The result of real-time quantitative PCR shows that STAT3 expression is higher in NIHL cases group than the control group. This confirmed that some SNPs of STAT3 might be potentially associated with NIHL. Our study is an association study showing that the C allele of the STAT3 gene increases the risk of NIHL in the Chinese population. Being consistent with the previous experiment, the results of this study show that there is a superimposed effect between the risk factors and SNPs.The interaction between drinking, smoking, and rs1053023/ rs1053005 had an association with NIHL.
At present, the mechanism of NIHL's occurrence is not precise. But many scientists agree that, when the workers are exposed to heavy noise, DNA damage of cochlear hair cells severely affect the development of NIHL . When an individual was exposed to noise, the inner ear tissue can be damaged severely. An important potential cause of that is the production of reactive oxygen[16, 37, 38]. Many scientists have also proposed that apoptosis and necrosis of inner ear cells caused by metabolites or oxidative stress, as well as structural damage directly affecting the structure of the cochlea, maybe the most likely pathogenesis of NIHL[16, 39, 40].

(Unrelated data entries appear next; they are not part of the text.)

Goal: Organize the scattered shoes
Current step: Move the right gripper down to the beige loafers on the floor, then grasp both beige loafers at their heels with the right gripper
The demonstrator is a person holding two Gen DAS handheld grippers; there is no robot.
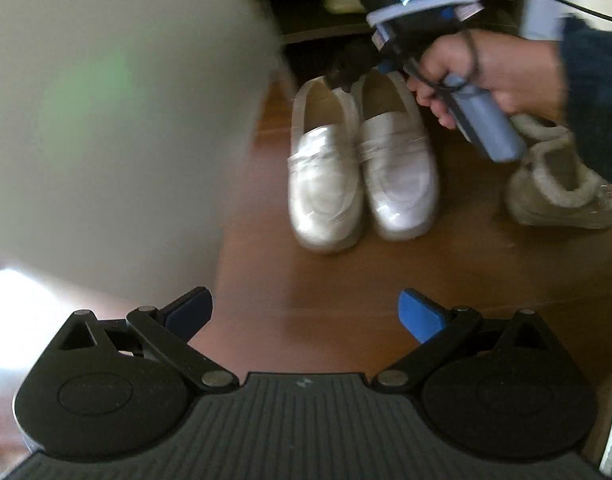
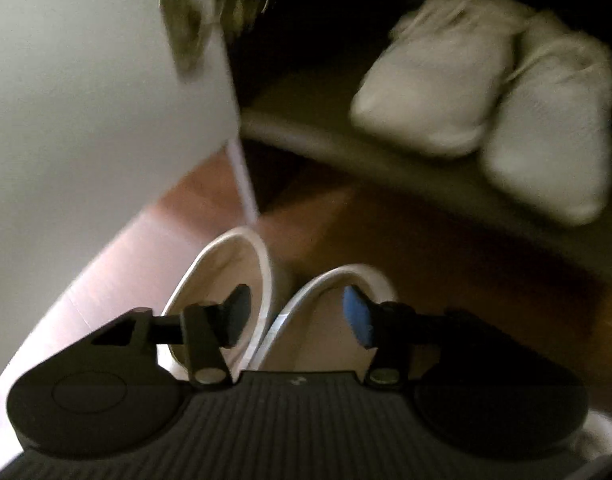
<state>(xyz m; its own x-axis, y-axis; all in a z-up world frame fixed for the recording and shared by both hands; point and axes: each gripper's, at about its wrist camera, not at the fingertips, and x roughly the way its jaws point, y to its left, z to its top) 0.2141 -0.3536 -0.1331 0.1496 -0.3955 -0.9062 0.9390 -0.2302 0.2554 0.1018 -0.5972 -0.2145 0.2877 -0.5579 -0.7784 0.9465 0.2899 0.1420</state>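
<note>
Left wrist view shows a reddish-brown wooden floor beside a pale grey cabinet door, where two glossy white loafers stand side by side and touching, toes toward the camera, with one beige fleece-lined boot near them. Two grippers are in play: the left gripper hangs spread and empty above bare floor, while a person's hand holds the right gripper at the loafers' heels. Right wrist view shows its jaws parted, one blue pad inside each heel opening and pressing nothing, before a dark low shelf bearing two blurred off-white shoes.
</note>
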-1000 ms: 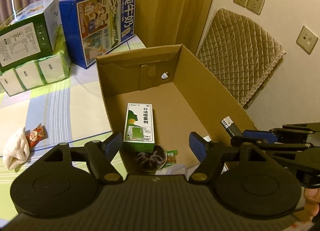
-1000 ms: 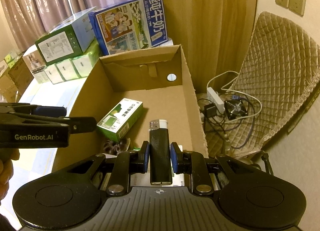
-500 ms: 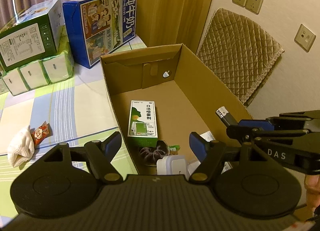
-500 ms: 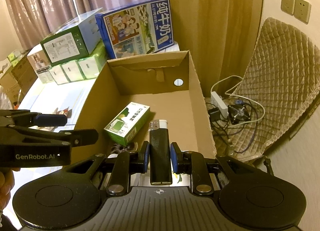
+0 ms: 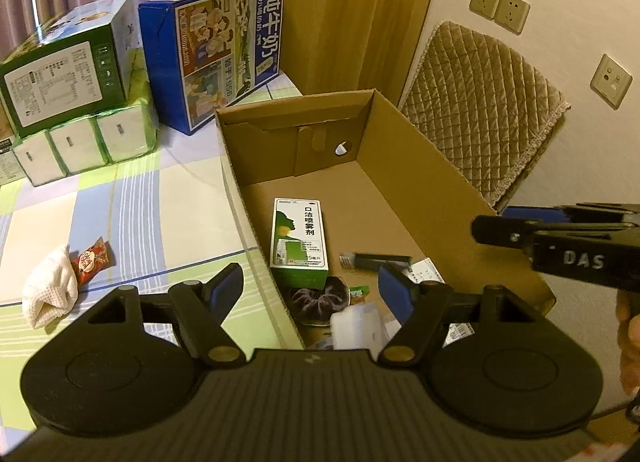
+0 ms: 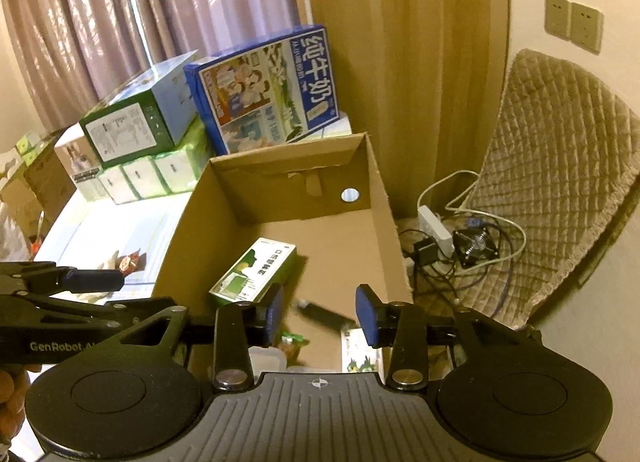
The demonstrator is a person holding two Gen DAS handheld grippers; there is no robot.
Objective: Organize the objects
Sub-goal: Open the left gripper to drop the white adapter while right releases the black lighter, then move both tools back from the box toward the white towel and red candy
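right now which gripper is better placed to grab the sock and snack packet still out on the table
Left. The left gripper is open and empty, at the box's table-side wall, with the white sock and red snack packet just beyond it. The right gripper, also open, hangs over the box's far side.

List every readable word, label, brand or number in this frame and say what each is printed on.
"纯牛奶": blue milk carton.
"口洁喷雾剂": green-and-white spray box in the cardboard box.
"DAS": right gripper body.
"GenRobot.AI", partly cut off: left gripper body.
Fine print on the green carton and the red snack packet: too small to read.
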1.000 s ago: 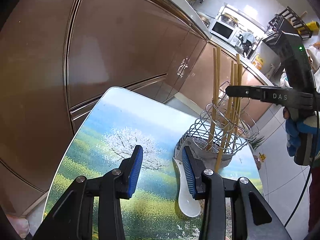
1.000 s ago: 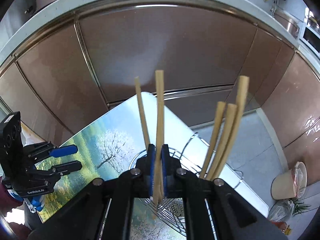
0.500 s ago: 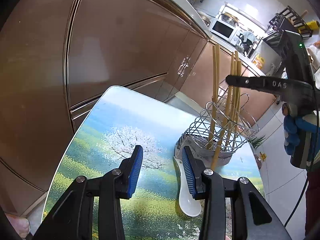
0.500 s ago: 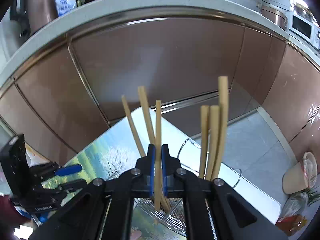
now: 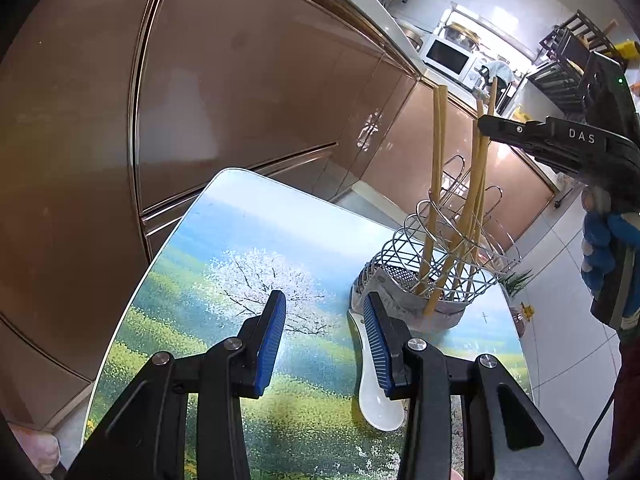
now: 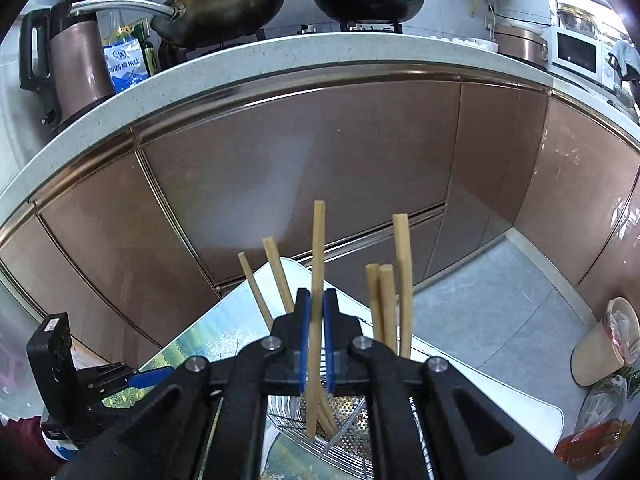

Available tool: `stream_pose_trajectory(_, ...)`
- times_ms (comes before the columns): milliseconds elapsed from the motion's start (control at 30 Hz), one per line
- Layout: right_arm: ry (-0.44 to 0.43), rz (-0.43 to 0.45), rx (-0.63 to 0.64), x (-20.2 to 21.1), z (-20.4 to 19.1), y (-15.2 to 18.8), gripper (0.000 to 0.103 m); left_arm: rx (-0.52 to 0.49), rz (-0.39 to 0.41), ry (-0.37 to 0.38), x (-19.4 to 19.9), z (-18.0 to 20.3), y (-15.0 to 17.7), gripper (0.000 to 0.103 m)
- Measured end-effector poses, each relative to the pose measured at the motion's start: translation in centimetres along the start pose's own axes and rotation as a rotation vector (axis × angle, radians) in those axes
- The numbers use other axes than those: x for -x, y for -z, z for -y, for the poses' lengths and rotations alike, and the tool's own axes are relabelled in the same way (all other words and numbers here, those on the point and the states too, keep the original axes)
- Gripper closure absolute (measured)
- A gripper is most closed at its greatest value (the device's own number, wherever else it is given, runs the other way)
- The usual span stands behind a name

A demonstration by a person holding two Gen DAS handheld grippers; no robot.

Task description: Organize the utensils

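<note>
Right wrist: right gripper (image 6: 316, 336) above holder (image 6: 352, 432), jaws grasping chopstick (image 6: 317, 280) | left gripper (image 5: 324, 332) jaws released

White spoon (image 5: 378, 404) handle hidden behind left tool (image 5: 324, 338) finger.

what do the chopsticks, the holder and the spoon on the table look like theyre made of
Chopsticks: probably bamboo or light wood, a matte tan with no gloss. Holder: shiny metal wire, likely chromed or stainless steel, with bright glints and a perforated plate inside. Spoon: glossy white, probably ceramic, though melamine would look the same.
</note>
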State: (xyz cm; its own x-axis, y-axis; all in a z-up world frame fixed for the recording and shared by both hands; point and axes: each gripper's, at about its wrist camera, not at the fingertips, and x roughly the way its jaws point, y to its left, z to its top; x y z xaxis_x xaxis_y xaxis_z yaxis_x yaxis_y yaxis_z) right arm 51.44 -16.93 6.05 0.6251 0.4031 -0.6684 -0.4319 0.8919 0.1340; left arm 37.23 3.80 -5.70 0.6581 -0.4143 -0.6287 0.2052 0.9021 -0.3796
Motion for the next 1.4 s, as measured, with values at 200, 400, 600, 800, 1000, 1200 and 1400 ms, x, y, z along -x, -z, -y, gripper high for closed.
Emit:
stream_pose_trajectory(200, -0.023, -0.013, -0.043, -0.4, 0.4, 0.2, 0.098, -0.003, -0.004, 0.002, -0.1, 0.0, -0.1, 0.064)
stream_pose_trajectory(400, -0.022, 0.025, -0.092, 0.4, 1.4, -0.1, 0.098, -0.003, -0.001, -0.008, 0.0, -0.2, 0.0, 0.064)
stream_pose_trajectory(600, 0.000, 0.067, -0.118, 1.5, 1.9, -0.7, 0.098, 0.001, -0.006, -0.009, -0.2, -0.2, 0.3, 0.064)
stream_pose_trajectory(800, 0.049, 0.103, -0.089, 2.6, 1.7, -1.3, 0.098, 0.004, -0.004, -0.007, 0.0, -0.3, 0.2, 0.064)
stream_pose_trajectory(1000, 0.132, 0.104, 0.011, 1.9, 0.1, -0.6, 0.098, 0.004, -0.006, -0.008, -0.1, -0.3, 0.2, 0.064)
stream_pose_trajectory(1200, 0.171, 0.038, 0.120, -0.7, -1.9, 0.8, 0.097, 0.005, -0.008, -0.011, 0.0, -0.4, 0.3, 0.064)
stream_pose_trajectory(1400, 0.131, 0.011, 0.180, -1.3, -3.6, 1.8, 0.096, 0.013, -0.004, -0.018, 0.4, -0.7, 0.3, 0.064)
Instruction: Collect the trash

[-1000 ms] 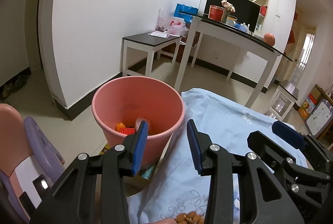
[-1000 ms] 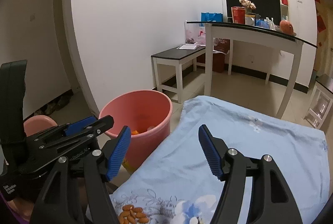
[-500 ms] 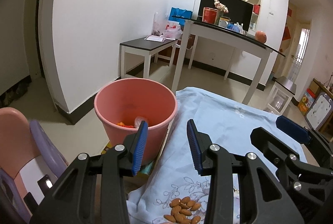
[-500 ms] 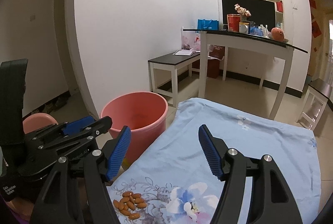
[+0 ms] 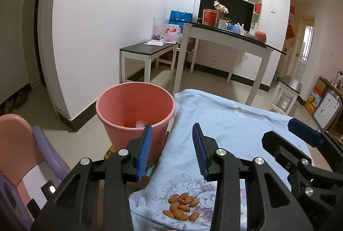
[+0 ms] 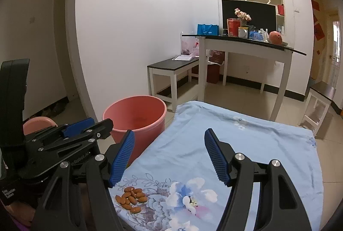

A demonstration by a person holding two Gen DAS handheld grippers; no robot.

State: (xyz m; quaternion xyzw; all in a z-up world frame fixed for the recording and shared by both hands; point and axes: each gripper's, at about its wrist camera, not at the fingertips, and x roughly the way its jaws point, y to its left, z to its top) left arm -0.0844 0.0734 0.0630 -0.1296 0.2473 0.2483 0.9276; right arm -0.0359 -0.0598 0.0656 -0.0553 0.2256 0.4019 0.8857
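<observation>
Left wrist view: the left tool (image 5: 171,149) stands released, nothing between its blue pads. A pile of almonds (image 5: 181,206) lies just below its tips on the light blue floral cloth (image 5: 231,123) covering the counter. The pink trash bucket (image 5: 135,115) stands ahead and left, off the cloth's edge, with some scraps inside.

Right wrist view: the right tool (image 6: 169,158) is likewise released and empty. The almonds (image 6: 131,198) lie below its left pad; the bucket (image 6: 137,117) is ahead-left, beyond the left tool (image 6: 85,126).
</observation>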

After engaged a multitude of growth factors and cytokines, STAT3 can lead to diverse biological outcomes, such as cell growth, differentiation, and survival，and has a relatively meaningful impact on oxidative stress-mediated tissue injury. More and more experiment research has indicated that the JAK2/STAT3 signalling pathway can effectively regulate damage due to oxidative stress, and the hydrogen peroxide-induced cell death can be effectively reduced through the activity of JAK2/STAT3 signal pathway[41, 42]. In animal models, STAT3 tyrosine 705 phosphorylation can significantly increase due to noise exposure. Inhibition of JAK2 / STAT3 signalling can reduce noise exposure-induced phosphorylation of STAT3 and the expression of STAT3 target genes. The suppression of the JAK2/STAT3 pathway improves the recovery of loud sound exposure. The pathogenic mechanism of NIHL may be explained by further study of STAT3 in depth.
This study is helpful to the development of NIHL's gene chip. Although this study is a relatively complete correlation study based on a large sample population, it also has some shortcomings. First, the subjects of this study come from just a few noise-exposed textile and automobile manufacturing enterprises from China, not all noise-exposed enterprises. Therefore, the research results cannot be generalized to all individuals. Furthermore, the noise exposure characteristics of different enterprises and the operation schedule cannot be the same, so the degree of hearing loss of their employees may also differ.